Adjustable couplings 80 are positioned on both of the elongated shaft members 45 and are slidable along the longitudinal lengths thereof. The couplings 80 each comprise a hollow sleeve with an open interior to receive the shaft members 45 therein. The wall of each of the couplings 80 has a radially extending, internally threaded bore 81 therein which receives a threaded bolt 82 (FIG. 7). The distal end of each of the bolts 82 press against the outer periphery 83 of the shaft members 45 so as to secure the coupling 80 to the shaft member 45. The couplings 80 have a transversely extending, internally threaded portion 84. A J-shaped hook 85 having an elongated stem 86, which is partially externally threaded as at 87, is received in the threaded portion 84 of each coupling 80. The hook 85 also has a curved, upwardly open, cradle part 88 extending transversely to the stem 86.

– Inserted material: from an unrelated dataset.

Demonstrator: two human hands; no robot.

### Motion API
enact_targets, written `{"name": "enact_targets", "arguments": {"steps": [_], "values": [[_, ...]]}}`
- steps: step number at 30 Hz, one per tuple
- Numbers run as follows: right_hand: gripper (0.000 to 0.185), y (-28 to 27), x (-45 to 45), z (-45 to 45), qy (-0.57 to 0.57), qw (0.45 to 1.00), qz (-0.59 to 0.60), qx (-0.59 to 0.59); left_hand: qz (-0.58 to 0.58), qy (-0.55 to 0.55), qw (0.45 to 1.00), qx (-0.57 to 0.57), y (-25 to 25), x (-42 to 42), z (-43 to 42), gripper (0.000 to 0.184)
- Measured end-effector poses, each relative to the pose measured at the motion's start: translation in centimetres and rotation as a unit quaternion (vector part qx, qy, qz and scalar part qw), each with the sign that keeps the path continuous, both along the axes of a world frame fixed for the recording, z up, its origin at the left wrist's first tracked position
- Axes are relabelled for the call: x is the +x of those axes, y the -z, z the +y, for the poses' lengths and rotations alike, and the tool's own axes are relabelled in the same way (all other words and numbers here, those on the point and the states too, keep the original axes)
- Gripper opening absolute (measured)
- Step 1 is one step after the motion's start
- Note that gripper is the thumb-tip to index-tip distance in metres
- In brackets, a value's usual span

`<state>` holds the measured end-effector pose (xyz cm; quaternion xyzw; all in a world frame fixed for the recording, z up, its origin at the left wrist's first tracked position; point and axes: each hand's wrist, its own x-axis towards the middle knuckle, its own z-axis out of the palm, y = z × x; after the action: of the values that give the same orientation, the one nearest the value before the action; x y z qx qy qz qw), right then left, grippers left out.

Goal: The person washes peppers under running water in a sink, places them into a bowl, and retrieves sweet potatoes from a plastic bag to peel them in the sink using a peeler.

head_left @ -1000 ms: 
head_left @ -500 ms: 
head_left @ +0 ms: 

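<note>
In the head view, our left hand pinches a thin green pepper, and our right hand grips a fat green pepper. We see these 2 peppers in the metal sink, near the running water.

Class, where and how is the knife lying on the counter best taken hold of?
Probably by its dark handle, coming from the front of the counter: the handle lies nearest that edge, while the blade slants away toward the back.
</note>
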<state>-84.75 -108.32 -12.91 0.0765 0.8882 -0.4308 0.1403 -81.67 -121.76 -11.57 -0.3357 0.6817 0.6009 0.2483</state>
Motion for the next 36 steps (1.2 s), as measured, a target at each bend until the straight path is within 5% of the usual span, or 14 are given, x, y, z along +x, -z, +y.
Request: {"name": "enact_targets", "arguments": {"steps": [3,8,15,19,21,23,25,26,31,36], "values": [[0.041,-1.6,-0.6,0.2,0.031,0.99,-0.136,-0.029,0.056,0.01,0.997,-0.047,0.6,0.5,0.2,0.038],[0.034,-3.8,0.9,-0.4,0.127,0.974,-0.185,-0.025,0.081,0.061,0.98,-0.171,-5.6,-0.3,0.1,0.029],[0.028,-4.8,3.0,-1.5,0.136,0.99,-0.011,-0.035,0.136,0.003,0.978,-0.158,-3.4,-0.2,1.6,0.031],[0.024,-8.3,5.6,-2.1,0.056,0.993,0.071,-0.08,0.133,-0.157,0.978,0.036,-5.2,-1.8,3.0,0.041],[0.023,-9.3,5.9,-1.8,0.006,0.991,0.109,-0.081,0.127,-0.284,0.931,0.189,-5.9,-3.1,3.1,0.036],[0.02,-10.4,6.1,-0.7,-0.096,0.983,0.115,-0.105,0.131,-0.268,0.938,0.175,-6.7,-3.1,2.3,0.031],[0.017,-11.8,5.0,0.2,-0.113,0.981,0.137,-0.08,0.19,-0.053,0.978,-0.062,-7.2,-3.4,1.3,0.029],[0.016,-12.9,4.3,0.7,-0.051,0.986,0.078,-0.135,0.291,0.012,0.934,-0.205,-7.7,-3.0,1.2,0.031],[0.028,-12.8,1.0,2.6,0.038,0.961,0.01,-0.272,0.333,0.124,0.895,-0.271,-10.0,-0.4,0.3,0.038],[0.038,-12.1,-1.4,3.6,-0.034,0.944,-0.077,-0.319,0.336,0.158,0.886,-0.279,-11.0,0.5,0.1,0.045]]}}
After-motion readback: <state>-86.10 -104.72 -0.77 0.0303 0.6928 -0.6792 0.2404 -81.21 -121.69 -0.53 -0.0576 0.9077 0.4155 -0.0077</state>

The use of the terms "front" and "rear" will refer to directions relative to a vehicle, here a truck 96, having the container 21 positioned thereon, or relative to a truck 96 positioned beneath the support apparatus 20 as described hereinafter. The container 21 has conventional structure, namely, a front end wall 91, rear end wall 92, side walls 93, a bottom wall 94, and a generally open top 95. If the container 21 is a particulate spreader, such as a road salt and/or sand spreader, then the spreading device 97 is positioned adjacent the rear end wall 92. Conventional openings, not shown, provide a pathway for particulate, housed within the container 21, to flow to the spreader device. Elongate connector rods 98 extend between and are connected to the side walls 93. In this embodiment, two connector rods 98 are parallel spaced from each other within the container 21 generally corresponding to the spacing between the side-by-side spaced post pairs 22, 25 and 23, 24. The connector rods 98 are generally longitudinally aligned with, but vertically displaced from the shaft member 45. Suspension locations 99 for supporting the container 21 on the support apparatus 20 are defined on the connector rods 98. The connector bars 98, while shown as straight horizontally aligned bars, are not limited thereto. That is, bent bars, for example, bars bent into loops, are also deemed to be within the scope of the invention.

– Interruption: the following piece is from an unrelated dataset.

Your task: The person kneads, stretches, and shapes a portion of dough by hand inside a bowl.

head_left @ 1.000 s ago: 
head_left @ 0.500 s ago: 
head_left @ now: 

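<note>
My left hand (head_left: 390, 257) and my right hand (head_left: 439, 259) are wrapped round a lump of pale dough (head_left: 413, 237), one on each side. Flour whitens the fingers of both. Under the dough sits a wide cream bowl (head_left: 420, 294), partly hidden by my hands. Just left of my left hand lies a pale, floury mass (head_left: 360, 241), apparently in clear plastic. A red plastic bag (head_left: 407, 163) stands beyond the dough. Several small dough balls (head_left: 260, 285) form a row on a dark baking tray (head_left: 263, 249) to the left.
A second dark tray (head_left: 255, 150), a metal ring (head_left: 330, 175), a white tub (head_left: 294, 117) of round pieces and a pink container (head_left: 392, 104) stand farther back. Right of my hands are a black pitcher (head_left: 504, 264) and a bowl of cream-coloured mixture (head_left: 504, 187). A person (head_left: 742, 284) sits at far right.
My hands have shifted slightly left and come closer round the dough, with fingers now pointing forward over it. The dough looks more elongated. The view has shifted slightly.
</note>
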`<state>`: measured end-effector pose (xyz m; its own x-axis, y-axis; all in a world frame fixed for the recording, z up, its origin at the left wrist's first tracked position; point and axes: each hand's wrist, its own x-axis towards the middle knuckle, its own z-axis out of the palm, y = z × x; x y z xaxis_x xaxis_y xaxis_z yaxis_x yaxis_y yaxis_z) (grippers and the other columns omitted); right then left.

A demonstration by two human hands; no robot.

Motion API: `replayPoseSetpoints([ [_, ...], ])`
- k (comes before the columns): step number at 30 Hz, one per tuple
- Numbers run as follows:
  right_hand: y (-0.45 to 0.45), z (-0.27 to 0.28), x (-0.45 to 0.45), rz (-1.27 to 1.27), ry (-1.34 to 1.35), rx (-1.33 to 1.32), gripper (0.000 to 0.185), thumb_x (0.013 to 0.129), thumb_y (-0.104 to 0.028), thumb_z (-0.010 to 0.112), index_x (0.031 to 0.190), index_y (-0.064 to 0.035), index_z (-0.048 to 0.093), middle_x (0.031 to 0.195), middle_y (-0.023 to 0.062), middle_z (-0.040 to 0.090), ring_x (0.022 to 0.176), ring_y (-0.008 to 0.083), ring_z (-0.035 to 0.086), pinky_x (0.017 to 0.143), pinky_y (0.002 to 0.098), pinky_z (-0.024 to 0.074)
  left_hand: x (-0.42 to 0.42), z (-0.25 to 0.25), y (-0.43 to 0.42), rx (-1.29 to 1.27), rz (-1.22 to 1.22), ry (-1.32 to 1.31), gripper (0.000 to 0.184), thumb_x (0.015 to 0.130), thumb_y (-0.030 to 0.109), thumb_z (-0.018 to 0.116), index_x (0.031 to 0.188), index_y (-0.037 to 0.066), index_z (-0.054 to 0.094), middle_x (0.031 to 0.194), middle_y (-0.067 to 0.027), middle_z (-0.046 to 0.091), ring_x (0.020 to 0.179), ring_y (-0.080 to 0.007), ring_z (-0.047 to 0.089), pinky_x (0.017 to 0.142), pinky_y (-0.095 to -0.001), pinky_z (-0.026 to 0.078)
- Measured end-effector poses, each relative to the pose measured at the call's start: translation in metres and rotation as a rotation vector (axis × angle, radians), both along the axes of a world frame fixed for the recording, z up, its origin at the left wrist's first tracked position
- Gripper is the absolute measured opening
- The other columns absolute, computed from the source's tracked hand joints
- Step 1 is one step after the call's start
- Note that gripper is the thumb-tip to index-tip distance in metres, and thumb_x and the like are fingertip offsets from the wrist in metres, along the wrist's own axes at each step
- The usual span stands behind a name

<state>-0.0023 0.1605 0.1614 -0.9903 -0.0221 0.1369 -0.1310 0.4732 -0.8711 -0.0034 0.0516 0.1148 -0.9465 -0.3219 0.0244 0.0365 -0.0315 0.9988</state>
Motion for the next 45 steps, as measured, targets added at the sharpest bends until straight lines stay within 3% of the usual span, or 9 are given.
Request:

The container 21, when positioned on the truck 96, is held thereon by conventional methods and structure with the bottom wall 94 thereof resting on the truck bed 102. More specifically, the container 21 may be held on the truck bed by the latching mechanism conventionally provided on a typical dump truck for operating the tailgate. The tailgate is not illustrated in the drawings because it is usually removed from the truck 96 when the container 21 is positioned thereon. The container 21 may also be bolted or chained to the truck bed 102. In this particular embodiment, the truck 96 also has an onboard motive device 103 for raising and lowering the truck bed 102, commonly a hydraulic powered piston-cylinder arrangement positioned beneath the truck bed 102 with one end fixed to the truck frame and the other to the truck bed 102. The motive device 103 raises and lowers the truck bed 102 about a truck bed pivot axis 104.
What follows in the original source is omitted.